In order for the PC to be incremented, the FSM must asserted the PCMUX select lines to choose the output of the box labelled +1 and also must asserted the LD.PC to load the output of the PUMUX at the end of the current clock cycle.
In order to transfer the instruction from the MDR to the IR, the FSM must asserted the GateMDR and the LD.IR, which causing the IR to be loaded at the end of the clock cycle.

The DECODE phase takes one cycle.

The FSM can go to the appropriate next state for processing the instructions depending on the IR[15:12].

Info

It is sometimes necessary not to execute the next sequential instruction but rather to access another location to find the next instruction to execute.

Halting the Computer

The clock defines the amount of time each machine cycle takes. And it enables the synchronous FSM to continue on to the next clock cycle, which corresponds to the next state of the instruction cycle. So stopping the instruction cycle requires stopping the clock.

We can AND the clock generator with a RUN latch. If the RUN latch is 1, the output of the clock circuit is the same as the output of the clock generator. If the RUN latch is 0, the output of the clock circuit is 0. Thus, stopping the instruction cycle requires only clearing the RUN latch.

The LC-3

The ISA: Overview

The ISA specifies the memory organization, register set, and instruction set, including the opcodes, data types and addressing modes of the instructions in the instruction set.

Memory Organization

The LC-3 memory has 2^16 memory locations, and an addressability of 16 bits.

Since the normal unit of data that is processed in the LC-3 is 16 bits, we refer to 16 bits as one word, and we say the LC-3 is word-addressable.

Registers

Since it takes far more than one clock cycles to obtain data from memory, the LC-3 provides additional temporary storage locations, which is a set of registers, that can be accessed in a single clock cycle. Each registers in the set is called a general purpose register (GPR).

The Instruction Set

It is defined by its set of opcodes, data types, and addressing modes. The addressing modes determine where the operands are located. The data type is the representation of the operands in 0s and 1s.

Opcodes

Data Types

Addressing Modes

An operand can be found in one of three places: in memory, in a register, or as a part of the instruction (a literal or an immediate operand).

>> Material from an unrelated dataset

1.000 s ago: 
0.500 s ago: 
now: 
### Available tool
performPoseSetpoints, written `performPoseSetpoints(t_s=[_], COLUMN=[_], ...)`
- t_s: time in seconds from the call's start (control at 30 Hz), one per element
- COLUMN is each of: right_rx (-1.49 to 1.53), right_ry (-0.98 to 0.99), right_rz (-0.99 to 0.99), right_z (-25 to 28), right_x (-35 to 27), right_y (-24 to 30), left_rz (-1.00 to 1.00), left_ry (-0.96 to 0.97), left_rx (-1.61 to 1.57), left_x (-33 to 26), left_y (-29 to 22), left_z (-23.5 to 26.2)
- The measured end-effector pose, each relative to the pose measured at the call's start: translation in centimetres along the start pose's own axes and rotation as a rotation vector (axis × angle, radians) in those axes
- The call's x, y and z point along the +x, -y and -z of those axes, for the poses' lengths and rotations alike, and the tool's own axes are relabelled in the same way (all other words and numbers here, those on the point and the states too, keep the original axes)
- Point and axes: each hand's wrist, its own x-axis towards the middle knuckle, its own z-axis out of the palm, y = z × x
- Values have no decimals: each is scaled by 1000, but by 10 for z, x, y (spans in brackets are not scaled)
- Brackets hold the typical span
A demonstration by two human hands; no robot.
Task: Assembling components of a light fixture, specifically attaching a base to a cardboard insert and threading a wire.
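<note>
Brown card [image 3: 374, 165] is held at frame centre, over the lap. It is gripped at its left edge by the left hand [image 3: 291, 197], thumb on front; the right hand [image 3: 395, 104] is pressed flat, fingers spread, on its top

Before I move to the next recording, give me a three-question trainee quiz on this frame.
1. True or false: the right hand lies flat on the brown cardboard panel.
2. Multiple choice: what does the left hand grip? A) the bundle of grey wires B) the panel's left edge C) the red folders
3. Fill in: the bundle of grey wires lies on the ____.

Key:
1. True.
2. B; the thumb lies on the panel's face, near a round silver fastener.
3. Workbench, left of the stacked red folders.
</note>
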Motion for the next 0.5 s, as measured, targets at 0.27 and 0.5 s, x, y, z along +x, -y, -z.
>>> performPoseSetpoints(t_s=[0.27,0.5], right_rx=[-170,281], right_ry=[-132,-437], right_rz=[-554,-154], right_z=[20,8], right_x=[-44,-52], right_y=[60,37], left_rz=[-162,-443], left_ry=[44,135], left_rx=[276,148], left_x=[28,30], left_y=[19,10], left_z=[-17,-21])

The LC-3 supports five addressing modes: immediate, register, PC-relative, indirect, and Base+offset.

Conditional Codes

The LC-3 has three single-bit registers that are individually set or cleared each time one of the eight GPR is written into as a result of the execution of one of the operate instructions or one of the load instructions.

The set of three single-bit registers are referred to as CCs because the condition of those bits are used to change the sequence of execution of the instructions.

Operating Instructions

The LEA Instruction (Load Effective Address)

It dose not really operate on data, it simply loads a register with an address.

Note that the value to be loaded into the register does not involve any access to memory, nor does it have any effect on the conditional codes.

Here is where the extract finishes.